- Your assignment -
Retype each line of the listing. Do not alter anything.

- Exercise data -

-.-.-

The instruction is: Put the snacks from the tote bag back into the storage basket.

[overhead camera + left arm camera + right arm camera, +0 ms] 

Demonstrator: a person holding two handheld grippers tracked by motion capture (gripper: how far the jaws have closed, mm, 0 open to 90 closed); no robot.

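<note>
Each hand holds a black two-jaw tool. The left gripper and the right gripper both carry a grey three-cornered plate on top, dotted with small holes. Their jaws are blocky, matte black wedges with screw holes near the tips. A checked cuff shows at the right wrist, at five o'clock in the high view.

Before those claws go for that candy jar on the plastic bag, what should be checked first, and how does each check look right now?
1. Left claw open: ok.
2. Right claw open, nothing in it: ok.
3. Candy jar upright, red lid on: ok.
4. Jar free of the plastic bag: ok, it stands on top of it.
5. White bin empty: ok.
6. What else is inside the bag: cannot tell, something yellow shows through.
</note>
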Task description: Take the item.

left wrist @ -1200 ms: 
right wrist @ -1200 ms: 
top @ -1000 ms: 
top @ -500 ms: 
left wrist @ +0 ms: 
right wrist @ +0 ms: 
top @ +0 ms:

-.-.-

- Expected output -
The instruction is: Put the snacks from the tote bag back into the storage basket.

[overhead camera + left arm camera + right arm camera, +0 ms] 

Demonstrator: a person holding two handheld grippers tracked by motion capture (gripper: how far the jaws have closed, mm, 0 open to 90 closed); no robot.

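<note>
Each hand holds a black two-jaw tool. The left gripper and the right gripper both carry a grey three-cornered plate on top, dotted with small holes. Their jaws are blocky, matte black wedges with screw holes near the tips. A checked cuff shows at the right wrist, at five o'clock in the high view.

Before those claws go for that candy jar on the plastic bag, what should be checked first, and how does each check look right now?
1. Left claw open: ok.
2. Right claw open, nothing in it: ok.
3. Candy jar upright, red lid on: ok.
4. Jar free of the plastic bag: ok, it stands on top of it.
5. White bin empty: ok.
6. What else is inside the bag: cannot tell, something yellow shows through.
</note>
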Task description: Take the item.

left wrist @ -1200 ms: 
right wrist @ -1200 ms: 
top @ -1000 ms: 
top @ -500 ms: 
left wrist @ +0 ms: 
right wrist @ +0 ms: 
top @ +0 ms:

No additional output is required for this exercise.